Accurso has often posted on Instagram about the conditions suffered by children in Gaza due to the war in Gaza, as well as Israel's bombing and blockade of the Gaza Strip. She has called for an end to the bombing and blockade, and for the delivery of humanitarian aid to the civilians and children in Gaza who have been forcibly displaced. In May 2025, she posted a video of herself singing with a 3-year-old double amputee from Gaza who was brought to the US by the Palestine Children's Relief Fund. In an interview with Mehdi Hasan, Accurso reaffirmed her support for the children of Gaza, saying that "It's sad that people try to make it controversial when you speak out for children that are facing immeasurable suffering." She told Democracy Now! that "it is difficult to receive criticism, but ... that pain will never compare to the pain of not speaking out during a genocide". Accurso has also stated that she would not collaborate with anyone who has not spoken out about Gaza. Accurso has also posted on Instagram expressing grief about Israeli families whose children and loved ones were taken hostage by Hamas.

Accurso's pro-Gaza activism has drawn ire from right-wing media and a number of pro-Israel and Jewish advocacy organisations, who have accused her of antisemitism. In one incident, Accurso drew criticism after liking an Instagram comment that said "free America from the Jews"; she later apologized and explained that the like was accidental. In May 2025, The New York Times cited The New York Post as reporting that the advocacy group StopAntisemitism wrote a letter to Attorney General Pam Bondi asking her to investigate whether Accurso was receiving funding to support Hamas. Accurso wrote to The New York Times that "This accusation is not only absurd, it's patently false," and "caring about children in Gaza is a direct continuation of the work I've been doing most of my life. We don't care about only some of our students because of where those students were born, we care about every one of them." She announced that she was "unsubscribing from The New York Times because of its biased and dehumanizing coverage of Palestinians and Palestine, and its failure to uphold journalistic integrity."

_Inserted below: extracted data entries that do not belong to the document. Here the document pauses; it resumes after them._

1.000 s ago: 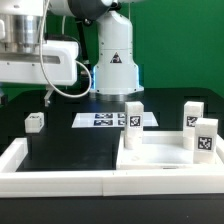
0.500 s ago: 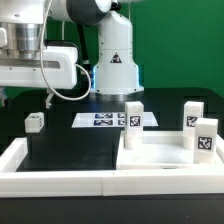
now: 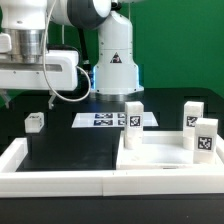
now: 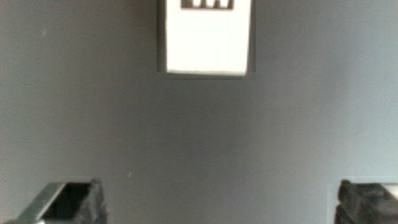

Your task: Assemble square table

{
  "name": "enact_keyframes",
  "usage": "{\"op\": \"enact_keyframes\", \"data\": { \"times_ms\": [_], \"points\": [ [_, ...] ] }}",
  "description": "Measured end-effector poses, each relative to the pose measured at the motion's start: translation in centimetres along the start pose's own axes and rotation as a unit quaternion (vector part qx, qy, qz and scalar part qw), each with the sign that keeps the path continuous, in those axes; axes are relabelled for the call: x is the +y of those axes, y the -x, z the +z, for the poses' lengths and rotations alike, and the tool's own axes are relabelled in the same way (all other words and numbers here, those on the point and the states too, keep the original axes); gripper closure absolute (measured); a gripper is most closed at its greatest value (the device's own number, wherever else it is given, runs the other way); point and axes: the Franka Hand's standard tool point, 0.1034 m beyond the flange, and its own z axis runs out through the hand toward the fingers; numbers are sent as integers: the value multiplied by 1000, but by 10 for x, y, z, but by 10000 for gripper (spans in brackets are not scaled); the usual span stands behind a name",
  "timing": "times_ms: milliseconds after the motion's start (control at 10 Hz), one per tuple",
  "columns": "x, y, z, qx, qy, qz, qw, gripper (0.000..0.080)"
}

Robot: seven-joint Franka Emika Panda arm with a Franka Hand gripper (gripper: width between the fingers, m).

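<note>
The square table's white slab [image 3: 160, 163] lies at the exterior view's right, and three tagged white legs [image 3: 132, 115] [image 3: 192, 114] [image 3: 205, 139] stand on it. A further small leg [image 3: 35, 121] sits alone on the black table at the left. My arm's white hand [image 3: 40, 68] hangs high above that left area, its fingers not made out there. In the wrist view my gripper [image 4: 221, 202] is open wide, with both fingertips [image 4: 71, 203] over bare dark table. A white tagged block [image 4: 205, 40], apparently that lone leg, lies ahead of them, apart from the fingers.
The marker board [image 3: 104, 120] lies flat in front of the robot's base [image 3: 115, 60]. A long white border rail [image 3: 60, 172] runs along the front and up the left side. A green wall closes the back.
The arm's wrist has shifted slightly toward the exterior view's right. The jaws stay wide open, and no part on the table has moved.
</note>
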Motion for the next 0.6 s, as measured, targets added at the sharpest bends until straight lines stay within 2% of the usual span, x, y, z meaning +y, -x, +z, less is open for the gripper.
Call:
{"op": "enact_keyframes", "data": {
  "times_ms": [300,500,600],
  "points": [
    [-1,14,6,-9,-4,-1,1000,150],
    [-2,13,6,-10,-4,-2,1000,150],
    [-5,13,7,-19,-11,-4,1000,150]
  ]
}}
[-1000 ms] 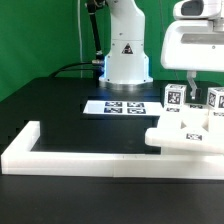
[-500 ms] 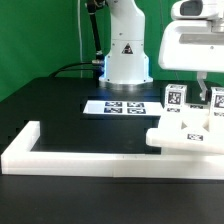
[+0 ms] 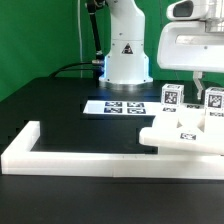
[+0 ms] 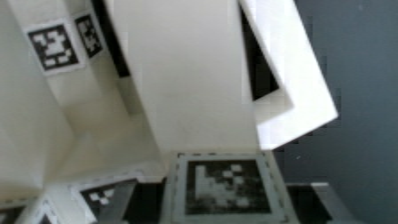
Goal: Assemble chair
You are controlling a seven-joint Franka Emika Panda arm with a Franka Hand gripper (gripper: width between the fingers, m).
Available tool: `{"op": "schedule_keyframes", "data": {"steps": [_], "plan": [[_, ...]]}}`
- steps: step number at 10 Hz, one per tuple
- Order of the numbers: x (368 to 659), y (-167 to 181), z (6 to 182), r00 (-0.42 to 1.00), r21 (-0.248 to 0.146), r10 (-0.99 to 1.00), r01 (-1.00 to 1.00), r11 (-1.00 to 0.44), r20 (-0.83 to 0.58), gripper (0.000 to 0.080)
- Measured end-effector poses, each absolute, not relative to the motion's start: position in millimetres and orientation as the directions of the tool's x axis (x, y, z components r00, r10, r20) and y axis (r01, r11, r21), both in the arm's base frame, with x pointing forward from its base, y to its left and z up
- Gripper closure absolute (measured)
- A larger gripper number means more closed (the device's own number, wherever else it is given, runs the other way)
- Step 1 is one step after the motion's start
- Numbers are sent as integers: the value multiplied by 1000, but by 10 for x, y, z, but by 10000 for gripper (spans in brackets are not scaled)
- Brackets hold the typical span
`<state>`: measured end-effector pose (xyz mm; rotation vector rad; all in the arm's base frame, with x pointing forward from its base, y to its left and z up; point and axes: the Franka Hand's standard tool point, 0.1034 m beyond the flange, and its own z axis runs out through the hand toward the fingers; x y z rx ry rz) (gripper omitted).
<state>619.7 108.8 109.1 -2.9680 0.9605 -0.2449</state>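
Observation:
The chair parts (image 3: 185, 135) are a cluster of white slabs and bars with square tags at the exterior view's right, next to the border rail. Two tagged uprights (image 3: 171, 96) stand up from the cluster. My gripper (image 3: 197, 86) hangs from the big white hand above them and reaches down between the uprights. In the wrist view a white tagged bar (image 4: 228, 185) fills the gap between my two dark fingers (image 4: 313, 203). My gripper (image 4: 231, 205) is shut on this bar. Other white chair pieces (image 4: 178, 80) stretch away beyond it.
The marker board (image 3: 118, 106) lies flat in front of the robot base (image 3: 126, 60). A long low white L-shaped border rail (image 3: 60, 155) runs along the front and up the exterior view's left. A dark cable (image 3: 70, 70) lies at the back left.
The chair parts at the right have shifted a little toward the exterior view's left and up, together with my gripper. The tagged uprights sit slightly higher than before.

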Motion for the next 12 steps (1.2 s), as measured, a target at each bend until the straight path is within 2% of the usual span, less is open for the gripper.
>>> {"op": "schedule_keyframes", "data": {"steps": [3,8,11,12], "plan": [[6198,1114,1086,637,-95,-761,-756,-648,128,519],[6211,1097,1069,236,-152,-971,-959,-238,30,519],[6215,1092,1061,22,-158,-999,-987,-16,-37,519],[6210,1094,1056,16,-157,-999,-988,-10,-38,519]]}}
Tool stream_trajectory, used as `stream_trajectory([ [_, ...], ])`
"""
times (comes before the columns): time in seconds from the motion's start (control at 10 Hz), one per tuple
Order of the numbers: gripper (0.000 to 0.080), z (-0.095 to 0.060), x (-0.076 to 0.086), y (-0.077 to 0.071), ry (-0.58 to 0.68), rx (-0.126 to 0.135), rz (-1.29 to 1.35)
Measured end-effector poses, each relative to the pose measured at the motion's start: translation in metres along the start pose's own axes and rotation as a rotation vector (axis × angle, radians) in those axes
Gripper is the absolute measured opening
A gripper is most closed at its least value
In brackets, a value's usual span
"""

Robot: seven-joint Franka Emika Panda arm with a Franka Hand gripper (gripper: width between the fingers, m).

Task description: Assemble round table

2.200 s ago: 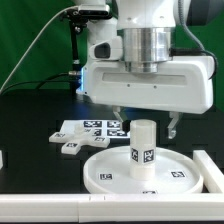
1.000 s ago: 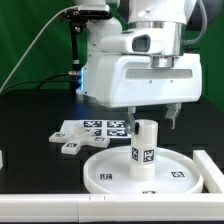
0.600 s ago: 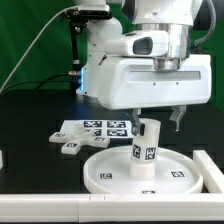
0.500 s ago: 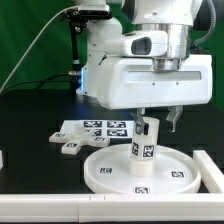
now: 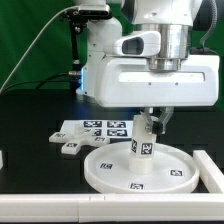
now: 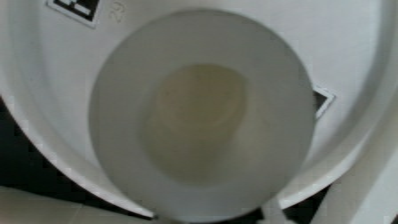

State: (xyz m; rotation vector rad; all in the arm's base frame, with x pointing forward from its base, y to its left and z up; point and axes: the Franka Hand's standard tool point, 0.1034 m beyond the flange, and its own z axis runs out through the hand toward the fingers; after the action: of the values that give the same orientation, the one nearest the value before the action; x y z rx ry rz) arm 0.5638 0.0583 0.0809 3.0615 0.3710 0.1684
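Gripper (image 5: pixel 151 123) pinching the leaning leg (image 5: pixel 143 137) at the middle of the disc (image 5: pixel 100 176).

From where I stand the jaws look narrow, closed on the leg's upper end. The wrist view gives only the leg's end face (image 6: pixel 205 110) with the disc (image 6: pixel 45 80) behind. The leg tips toward one o'clock, its foot at the central hub. To seat it well, I'd bring it upright first, centre it over the hub, then press and turn gently so it doesn't bind. Inside the raised rim there is only the leg and the printed tags (image 5: pixel 180 172). The marker board (image 5: pixel 88 128) lies just beside the disc, at ten o'clock.
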Motion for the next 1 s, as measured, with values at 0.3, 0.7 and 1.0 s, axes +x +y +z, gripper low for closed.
stream_trajectory([
  [0.3, 0.0001, -0.025, 0.002, 0.015, -0.114, 0.039, -0.017],
  [0.7, 0.029, -0.028, -0.005, 0.02, -0.158, 0.061, 0.091],
  [1.0, 0.0597, -0.012, -0.027, 0.018, -0.18, 0.06, 0.106],
])
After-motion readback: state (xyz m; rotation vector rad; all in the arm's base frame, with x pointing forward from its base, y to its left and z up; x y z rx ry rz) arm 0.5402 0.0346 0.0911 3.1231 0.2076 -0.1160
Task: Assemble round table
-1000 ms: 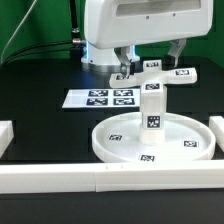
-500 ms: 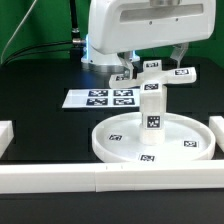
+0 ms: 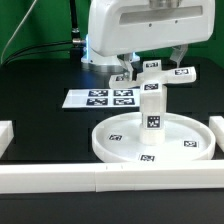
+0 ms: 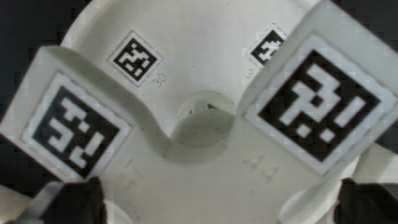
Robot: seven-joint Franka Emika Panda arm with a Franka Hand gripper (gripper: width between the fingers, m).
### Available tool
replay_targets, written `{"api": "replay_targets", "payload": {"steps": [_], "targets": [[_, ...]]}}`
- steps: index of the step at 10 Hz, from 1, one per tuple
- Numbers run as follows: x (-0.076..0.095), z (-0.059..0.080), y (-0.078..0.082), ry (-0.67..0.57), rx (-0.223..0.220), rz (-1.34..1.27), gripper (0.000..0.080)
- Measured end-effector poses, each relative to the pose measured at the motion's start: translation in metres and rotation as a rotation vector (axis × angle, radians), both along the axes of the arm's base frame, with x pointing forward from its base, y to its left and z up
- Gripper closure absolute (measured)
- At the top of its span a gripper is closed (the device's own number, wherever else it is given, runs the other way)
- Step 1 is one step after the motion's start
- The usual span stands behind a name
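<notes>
The large round disc (image 3: 120, 140) lies flat on the table. The thick leg (image 3: 151, 110) stands upright in its hub. The cross-shaped piece (image 3: 152, 78) sits on top of the leg with its marker faces up, and it fills the wrist view (image 4: 196, 130). My gripper (image 3: 152, 62) hangs straight over the cross-shaped piece, its jaws spread wide with one finger on each side of the piece's middle. In the wrist view my gripper (image 4: 214, 200) shows one dark fingertip (image 4: 71, 200) in each lower corner, right beside the piece's white edges. Open.
The marker board (image 3: 100, 98) lies flat behind the disc toward the exterior view's left. Long white border bars run along the front (image 3: 100, 180) and the sides (image 3: 5, 135). The arm's white base (image 3: 100, 50) stands at the back.
My hand has shifted slightly toward the exterior view's right. The cross-shaped piece, leg and disc have not moved.
</notes>
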State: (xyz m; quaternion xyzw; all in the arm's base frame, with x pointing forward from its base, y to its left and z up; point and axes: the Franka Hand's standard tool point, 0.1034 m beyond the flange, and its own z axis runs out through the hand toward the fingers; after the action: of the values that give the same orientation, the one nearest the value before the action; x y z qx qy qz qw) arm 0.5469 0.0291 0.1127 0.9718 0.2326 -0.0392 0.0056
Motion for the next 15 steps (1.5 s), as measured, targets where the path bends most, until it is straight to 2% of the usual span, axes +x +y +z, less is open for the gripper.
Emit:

In December 2025, she became a member of Zohran Mamdani's inauguration committee. In January 2026, not long after Mamdani announced universal childcare for 2-year-olds, she joined with him to visit a preschool in New York City, where the two sang to children.

In January 2026, Accurso curated an exhibition of artwork created by children in Gaza titled Colours That Survived at the Caelum Gallery in Chelsea, Manhattan, with all proceeds donated to the artists.

Accurso has spoken out against U.S. Immigration and Customs Enforcement (ICE) and its detaining children. She launched a petition to close the Dilley Immigration Processing Center, a facility used to hold women and children, which gained over 324,000 signatures. She visited Capitol Hill on June 9, 2026, to speak to representatives about the conditions children faced and brought letters and drawings from the children being detained there.

On August 11, 2026, Accurso posted a request to hear about Black-owned businesses, and reposted two of the responses, from the owners of a coffee bar and a bakery. This resulted in large increases to their customer base.

In September 2026, she announced she would match Macklemore's $1 million donation to Palestinian aid, giving to the Palestine Children's Relief Fund, following Macklemore's donation amid the Macklemore–Ed Sheeran tour controversy. She wrote on Instagram, "I invite every wealthy white celebrity to match it and speak out against the genocide in Gaza." She also criticized Sheeran for his actions.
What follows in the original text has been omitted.